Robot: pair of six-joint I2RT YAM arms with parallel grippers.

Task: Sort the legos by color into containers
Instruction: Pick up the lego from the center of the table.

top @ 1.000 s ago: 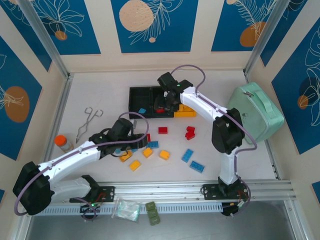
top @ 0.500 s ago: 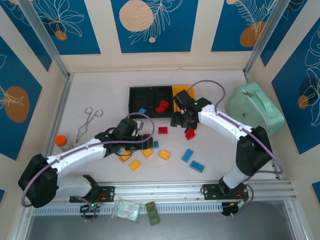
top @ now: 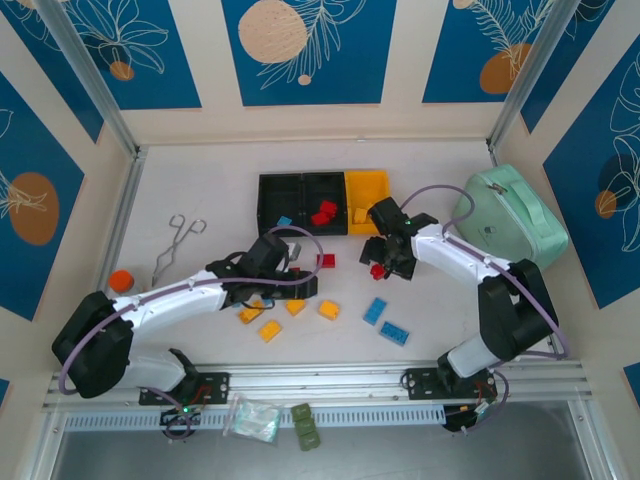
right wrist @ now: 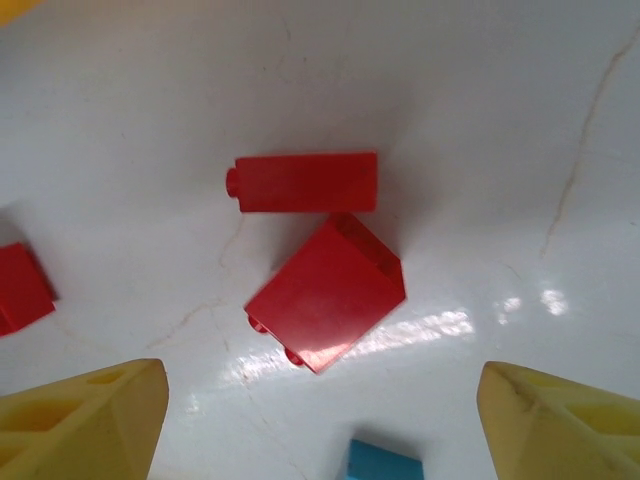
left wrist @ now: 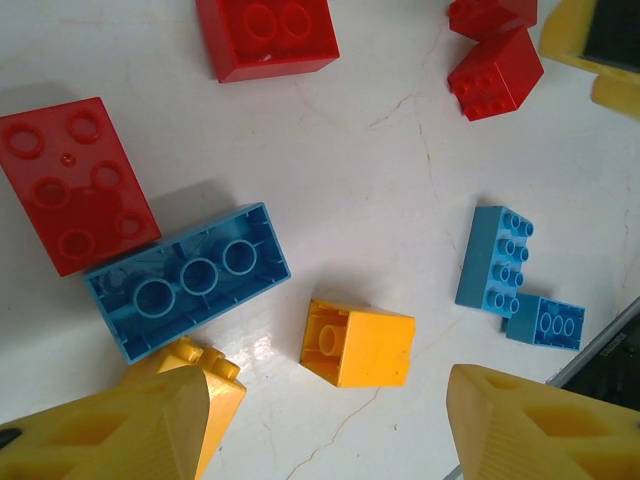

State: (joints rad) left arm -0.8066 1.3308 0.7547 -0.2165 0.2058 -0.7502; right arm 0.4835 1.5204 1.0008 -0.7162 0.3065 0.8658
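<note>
Find the left end effector (left wrist: pixel 330 425) spread open and gripping nothing, poised over loose legos on the desk (left wrist: pixel 380 180). In its wrist view, note an upturned blue brick (left wrist: pixel 190 280) at 9 o'clock, meeting a red brick (left wrist: pixel 75 185) at its 10 o'clock corner. Note also a small yellow brick (left wrist: pixel 358 345) just ahead of the gap, and a second yellow brick (left wrist: pixel 215 375) tucked against the finger at 7 o'clock. Find the right end effector (right wrist: pixel 320 420) likewise open and empty, facing two touching red bricks (right wrist: pixel 325 295) lying on their sides. From the top view, place the containers (top: pixel 268 182) toward 12 o'clock on the desk: two black bins and one yellow bin (top: pixel 367 182) joined in a row. See red legos (top: pixel 323 212) in the middle bin and one blue lego (top: pixel 284 221) in the bin at the 9 o'clock end. Log the other legos as scattered at 6 o'clock of the containers, between both end effectors. Mark the mint case (top: pixel 510 225) at 3 o'clock and the tongs (top: pixel 178 245) at 9 o'clock.
</note>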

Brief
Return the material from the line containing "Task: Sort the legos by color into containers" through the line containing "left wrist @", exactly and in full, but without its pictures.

Reply to the exercise
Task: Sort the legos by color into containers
Instruction: Pick up the lego from the center of the table.

top @ 1.000 s ago: 
top @ 0.500 s ago: 
top @ now: 
right wrist @ now: 
left wrist @ now: 

The exercise has no further content.